Każdy, do kogo trafi przesyłka, ma kilka zadań do wykonania, ale najważniejszym jest nagranie 90 sekundowego filmu: One Cool Thing (Jedna Fajna Rzecz), zostawienie go w pamięci telefonu i przekazanie sprzętu dalej. Osoby, które biorą udział w akcji, na bieżąco relacjonują, co się dzieje z telefonem, ale też piszą o sobie. Z zebranego przez telefon materiału zostanie stworzony jeden film, podsumowujący całą akcję. Do tej pory do akcji zgłosiło się ponad 200 osób, z ponad stu państw, na bloga weszli ludzie z ponad 160 krajów.
Ten projekt to świetna sprawa, ale chcemy, żeby poza genialnym początkiem miał jeszcze lepszy koniec - mówi Jakub Górnicki. Do akcji zgłasza się mnóstwo osób, ale nim pojawi się opcja przekazania im telefonu, oni są już w innym miejscu. Postanowiliśmy zatem to zmienić.
Podrożniccy ogłosili listę terminów oraz krajów, w których znajdzie się telefon. Na stronie http://podrozniccy.com/pl/telefon/ można na bieżąco śledzić trasę oraz zgłosić się na wybrany odcinek albo polecić znajomego z danego państwa. Można też zgłosić się jako "łącznik" czyli osoba, która pomoże w dostarczeniu telefonu z jednego kraju do drugiego.
Skoro Podróżniccy wysłali telefon Samsung, to chcemy im pomóc w poszukiwaniach. Spodobał się nam pomysł wykorzystania GALAXY S II jako urządzenia łączącego ludzi na całym świecie. Zbliżanie ludzi i kultur poprzez film nagrany za pomocą telefonu jest wspaniałym pomysłem i chcemy, żeby dotarł on do 50 państw, okrążył Ziemię i wrócił do Polski, co mamy nadzieję, przyczyni się do powstania ciekawego dzieła - powiedział Jerzy Łabuda, Specjalista ds. PR w Samsung Electronics Polska.

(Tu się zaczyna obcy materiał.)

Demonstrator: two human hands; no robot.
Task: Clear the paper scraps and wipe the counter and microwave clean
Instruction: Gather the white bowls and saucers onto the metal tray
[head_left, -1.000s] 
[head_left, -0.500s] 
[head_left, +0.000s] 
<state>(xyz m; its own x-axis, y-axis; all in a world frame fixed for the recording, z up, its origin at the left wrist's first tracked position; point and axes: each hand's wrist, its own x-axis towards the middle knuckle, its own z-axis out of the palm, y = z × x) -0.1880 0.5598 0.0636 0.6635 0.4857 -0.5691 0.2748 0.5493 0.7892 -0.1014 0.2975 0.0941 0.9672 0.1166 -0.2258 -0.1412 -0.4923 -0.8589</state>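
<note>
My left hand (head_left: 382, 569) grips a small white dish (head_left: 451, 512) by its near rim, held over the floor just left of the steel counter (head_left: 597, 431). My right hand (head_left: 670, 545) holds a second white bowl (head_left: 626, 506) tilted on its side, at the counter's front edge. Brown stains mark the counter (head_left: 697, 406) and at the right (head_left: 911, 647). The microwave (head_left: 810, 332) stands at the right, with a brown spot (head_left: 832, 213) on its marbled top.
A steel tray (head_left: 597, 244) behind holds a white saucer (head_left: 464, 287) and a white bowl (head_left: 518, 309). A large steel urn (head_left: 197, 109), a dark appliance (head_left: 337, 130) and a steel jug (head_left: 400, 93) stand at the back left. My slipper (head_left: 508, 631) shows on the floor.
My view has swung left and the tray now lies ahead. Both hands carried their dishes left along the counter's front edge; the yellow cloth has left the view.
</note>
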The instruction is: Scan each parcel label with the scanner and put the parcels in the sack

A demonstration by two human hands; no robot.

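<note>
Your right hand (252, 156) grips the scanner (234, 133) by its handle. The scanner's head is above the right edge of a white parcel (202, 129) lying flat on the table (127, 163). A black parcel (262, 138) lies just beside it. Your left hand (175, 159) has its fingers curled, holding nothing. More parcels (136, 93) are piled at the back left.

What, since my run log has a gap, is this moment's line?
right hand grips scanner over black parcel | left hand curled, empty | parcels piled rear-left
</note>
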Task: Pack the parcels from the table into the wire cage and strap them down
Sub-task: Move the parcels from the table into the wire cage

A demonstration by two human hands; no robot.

„Telefon dookoła świata” to nie pierwszy projekt Podróżnickich. Obecnie kontynuują wyprawę poświęcona historii tanga argentyńskiego. Wcześniej z projektem „Szukając Witkacego” - szlakiem podróży Stanisława Ignacego Witkiewicza, które odbył w latach 1914-1918 - dotarli na Sri Lankę, do Australii i Rosji.